[[ Collected data open ]]

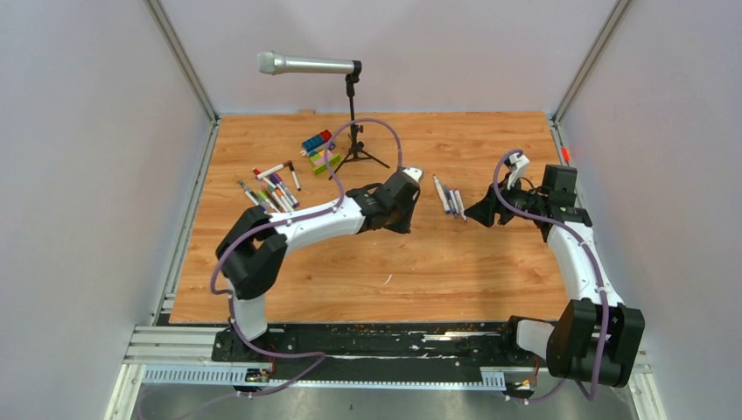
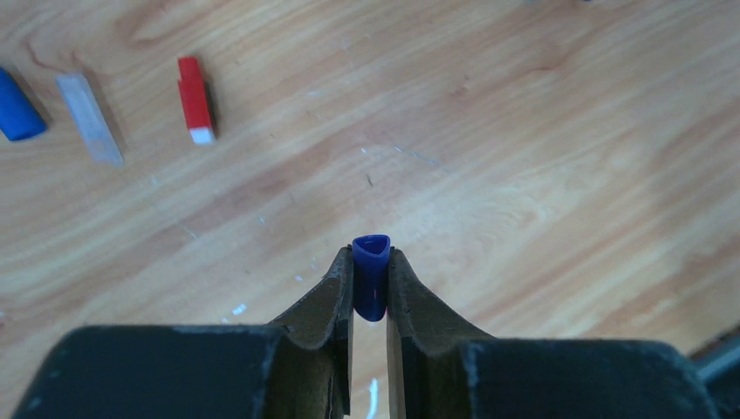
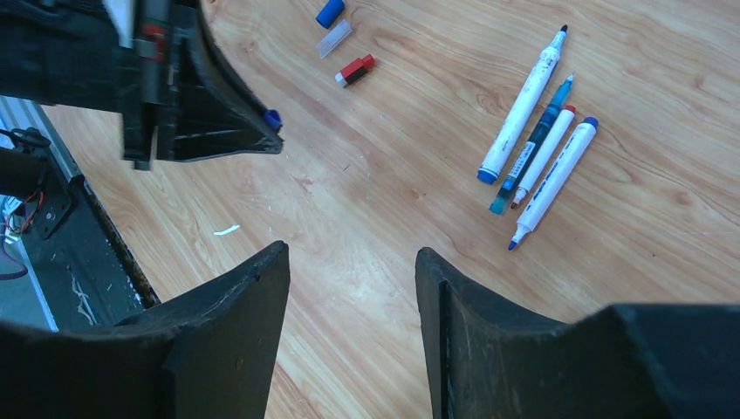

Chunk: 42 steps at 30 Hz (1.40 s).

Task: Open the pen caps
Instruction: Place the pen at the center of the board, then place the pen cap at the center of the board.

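Wooden table [image 1: 367,271] across the cell floor, walled left, right and far. Bolted at its near edge: left arm [image 1: 297,226] bent in toward the middle, right arm [image 1: 577,254] curving in from the right side. At the far edge, silver microphone [image 1: 306,64] lying level atop a thin black stand [image 1: 353,122].

Left gripper [image 2: 370,262] over the middle of the table, jaws closed on a blue pen cap [image 2: 371,278]. Cap clamped endwise between the two fingertips and touching both, one end poking just past them. Deep blue, stubby and glossy, with a rounded three-cornered outline at the exposed end. In the right wrist view, seen as a small blue nub at the very tip, held above the wood.

Right gripper [image 3: 349,271] on the right, facing the left one, jaws spread wide over bare wood and gripping nothing.

Near the far left, toy blocks [image 1: 318,144] in mixed colours, and beside them a scattered bunch of pens [image 1: 273,188].

Between the two grippers, slightly farther back, four uncapped pens [image 3: 537,131] lying side by side, apart from both sets of jaws: one long and white with a black tip and blue end, one teal and see-through, one white with red, one white with blue.

On the wood, apart from the held cap, three small pieces in a row: loose blue cap [image 2: 17,106], clear cap [image 2: 89,118], red cap [image 2: 195,98] with a white end.
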Each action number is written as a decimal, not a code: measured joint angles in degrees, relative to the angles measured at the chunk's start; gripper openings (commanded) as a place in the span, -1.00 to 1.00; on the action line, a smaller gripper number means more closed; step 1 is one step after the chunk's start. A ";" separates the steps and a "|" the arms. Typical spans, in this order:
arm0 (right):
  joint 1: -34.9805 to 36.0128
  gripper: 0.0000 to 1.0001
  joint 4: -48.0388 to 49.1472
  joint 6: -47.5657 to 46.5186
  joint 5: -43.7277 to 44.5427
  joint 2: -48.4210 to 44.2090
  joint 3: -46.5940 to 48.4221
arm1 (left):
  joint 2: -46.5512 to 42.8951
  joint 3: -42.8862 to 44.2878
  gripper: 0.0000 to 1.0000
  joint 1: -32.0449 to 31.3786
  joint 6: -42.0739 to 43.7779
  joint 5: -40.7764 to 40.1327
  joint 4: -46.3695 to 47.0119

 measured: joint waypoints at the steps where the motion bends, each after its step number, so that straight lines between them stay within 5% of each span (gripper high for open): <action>1: -0.11 0.12 0.35 -0.02 -0.24 0.22 0.00 | 2.32 2.54 -0.59 0.00 0.81 -0.76 -1.79; 16: -2.21 0.12 1.27 -0.07 -1.81 1.49 0.00 | 22.03 24.57 -0.54 0.96 7.41 -9.20 -16.70; 29: -2.75 0.13 1.62 -0.07 -2.40 1.51 0.00 | 25.33 27.65 -0.31 4.48 8.74 -9.16 -19.32; 42: -3.08 0.13 2.10 -0.07 -2.84 1.62 0.00 | 24.87 27.69 -0.30 4.74 10.21 -8.11 -19.30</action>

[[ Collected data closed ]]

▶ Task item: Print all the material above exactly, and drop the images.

▶ Task result:
Chunk: 42 steps at 30 Hz (1.40 s).

Task: Open the pen caps
Instruction: Place the pen at the center of the board, then place the pen cap at the center of the board.

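Wooden table [image 1: 367,271] across the cell floor, walled left, right and far. Bolted at its near edge: left arm [image 1: 297,226] bent in toward the middle, right arm [image 1: 577,254] curving in from the right side. At the far edge, silver microphone [image 1: 306,64] lying level atop a thin black stand [image 1: 353,122].

Left gripper [image 2: 370,262] over the middle of the table, jaws closed on a blue pen cap [image 2: 371,278]. Cap clamped endwise between the two fingertips and touching both, one end poking just past them. Deep blue, stubby and glossy, with a rounded three-cornered outline at the exposed end. In the right wrist view, seen as a small blue nub at the very tip, held above the wood.

Right gripper [image 3: 349,271] on the right, facing the left one, jaws spread wide over bare wood and gripping nothing.

Near the far left, toy blocks [image 1: 318,144] in mixed colours, and beside them a scattered bunch of pens [image 1: 273,188].

Between the two grippers, slightly farther back, four uncapped pens [image 3: 537,131] lying side by side, apart from both sets of jaws: one long and white with a black tip and blue end, one teal and see-through, one white with red, one white with blue.

On the wood, apart from the held cap, three small pieces in a row: loose blue cap [image 2: 17,106], clear cap [image 2: 89,118], red cap [image 2: 195,98] with a white end.
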Each action number is written as a decimal, not a code: measured joint angles in degrees, relative to the angles measured at the chunk's start; gripper openings (commanded) as a place in the span, -1.00 to 1.00; on the action line, a smaller gripper number means more closed; step 1 is one step after the chunk's start. A ";" separates the steps and a "|" the arms. Typical spans, in this order:
arm0 (right):
  joint 1: -34.9805 to 36.0128
  gripper: 0.0000 to 1.0001
  joint 4: -48.0388 to 49.1472
  joint 6: -47.5657 to 46.5186
  joint 5: -43.7277 to 44.5427
  joint 2: -48.4210 to 44.2090
  joint 3: -46.5940 to 48.4221
arm1 (left):
  joint 2: -46.5512 to 42.8951
  joint 3: -42.8862 to 44.2878
  gripper: 0.0000 to 1.0000
  joint 1: -32.0449 to 31.3786
  joint 6: -42.0739 to 43.7779
  joint 5: -40.7764 to 40.1327
  joint 4: -46.3695 to 47.0119

 measured: joint waypoints at the steps where the motion bends, each after its step number, so that straight lines between them stay within 5% of each span (gripper high for open): <action>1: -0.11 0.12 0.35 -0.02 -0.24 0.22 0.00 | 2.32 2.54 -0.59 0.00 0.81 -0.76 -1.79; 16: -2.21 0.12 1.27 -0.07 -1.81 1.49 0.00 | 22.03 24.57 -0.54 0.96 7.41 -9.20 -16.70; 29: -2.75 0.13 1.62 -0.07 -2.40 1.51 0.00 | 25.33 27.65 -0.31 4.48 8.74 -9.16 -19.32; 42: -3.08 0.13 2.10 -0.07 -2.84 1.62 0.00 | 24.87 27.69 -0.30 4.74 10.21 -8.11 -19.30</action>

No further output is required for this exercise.